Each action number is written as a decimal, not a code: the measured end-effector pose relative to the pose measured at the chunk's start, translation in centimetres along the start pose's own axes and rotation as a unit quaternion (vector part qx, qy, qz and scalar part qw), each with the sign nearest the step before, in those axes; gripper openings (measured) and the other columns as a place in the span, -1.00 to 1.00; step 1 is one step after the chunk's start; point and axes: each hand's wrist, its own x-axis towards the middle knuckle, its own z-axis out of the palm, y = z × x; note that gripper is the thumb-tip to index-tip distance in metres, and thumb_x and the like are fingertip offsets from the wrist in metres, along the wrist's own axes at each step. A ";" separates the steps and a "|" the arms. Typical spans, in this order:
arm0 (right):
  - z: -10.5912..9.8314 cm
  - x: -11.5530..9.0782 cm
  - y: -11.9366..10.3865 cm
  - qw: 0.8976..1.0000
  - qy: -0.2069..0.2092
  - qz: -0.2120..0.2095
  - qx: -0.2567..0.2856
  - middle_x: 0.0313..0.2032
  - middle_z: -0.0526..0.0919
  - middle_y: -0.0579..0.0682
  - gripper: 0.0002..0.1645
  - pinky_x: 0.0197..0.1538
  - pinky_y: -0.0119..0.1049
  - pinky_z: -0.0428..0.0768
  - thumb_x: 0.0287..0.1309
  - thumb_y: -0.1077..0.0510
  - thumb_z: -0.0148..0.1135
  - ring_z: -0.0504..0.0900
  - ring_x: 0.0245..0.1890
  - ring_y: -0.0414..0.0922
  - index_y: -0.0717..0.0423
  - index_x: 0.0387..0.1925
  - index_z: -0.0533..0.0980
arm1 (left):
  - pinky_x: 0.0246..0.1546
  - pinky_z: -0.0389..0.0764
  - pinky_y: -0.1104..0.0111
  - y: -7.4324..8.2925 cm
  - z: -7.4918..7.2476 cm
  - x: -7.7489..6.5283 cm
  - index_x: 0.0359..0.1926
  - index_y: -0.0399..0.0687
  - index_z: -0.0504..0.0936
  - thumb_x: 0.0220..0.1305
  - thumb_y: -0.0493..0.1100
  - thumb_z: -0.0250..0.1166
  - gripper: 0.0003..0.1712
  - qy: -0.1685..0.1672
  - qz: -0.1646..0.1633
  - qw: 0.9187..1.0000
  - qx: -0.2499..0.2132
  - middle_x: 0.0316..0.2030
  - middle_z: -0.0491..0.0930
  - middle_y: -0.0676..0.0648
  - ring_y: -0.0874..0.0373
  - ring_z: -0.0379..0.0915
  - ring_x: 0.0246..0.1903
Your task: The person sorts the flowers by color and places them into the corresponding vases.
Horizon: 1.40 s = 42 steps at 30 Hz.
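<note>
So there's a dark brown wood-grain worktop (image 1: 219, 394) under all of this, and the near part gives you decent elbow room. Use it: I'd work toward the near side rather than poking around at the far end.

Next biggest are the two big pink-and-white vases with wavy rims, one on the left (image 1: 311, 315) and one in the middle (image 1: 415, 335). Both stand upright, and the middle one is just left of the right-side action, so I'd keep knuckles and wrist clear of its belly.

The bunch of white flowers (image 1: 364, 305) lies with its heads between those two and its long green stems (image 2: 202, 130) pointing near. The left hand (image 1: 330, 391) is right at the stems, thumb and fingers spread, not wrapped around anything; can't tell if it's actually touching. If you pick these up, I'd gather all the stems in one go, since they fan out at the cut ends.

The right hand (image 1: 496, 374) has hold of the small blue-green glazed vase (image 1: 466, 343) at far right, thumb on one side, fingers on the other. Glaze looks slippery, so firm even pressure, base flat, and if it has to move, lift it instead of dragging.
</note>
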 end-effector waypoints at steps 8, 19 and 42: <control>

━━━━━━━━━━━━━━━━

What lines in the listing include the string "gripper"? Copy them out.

* **Written solution**
Each action number is written as a decimal, not a code: the measured end-effector pose relative to the pose measured at the chunk's start, translation in centimetres along the start pose's own axes and rotation as a unit quaternion (vector part qx, qy, qz and scalar part qw), each with the sign nearest the step before, in those axes; gripper openings (measured) and the other columns as a place in the span, -1.00 to 1.00; step 1 is one step after the chunk's start; point and axes: each hand's wrist, its own x-axis towards the middle knuckle, its own z-axis out of the palm, y = z × x; note that gripper is the thumb-tip to index-tip distance in metres, and thumb_x and the like are fingertip offsets from the wrist in metres, along the wrist's own axes at each step. A ";" separates the steps and a "|" the arms. Typical spans, in this order:
  - gripper: 0.0002..0.1645
  - gripper: 0.0003..0.1712

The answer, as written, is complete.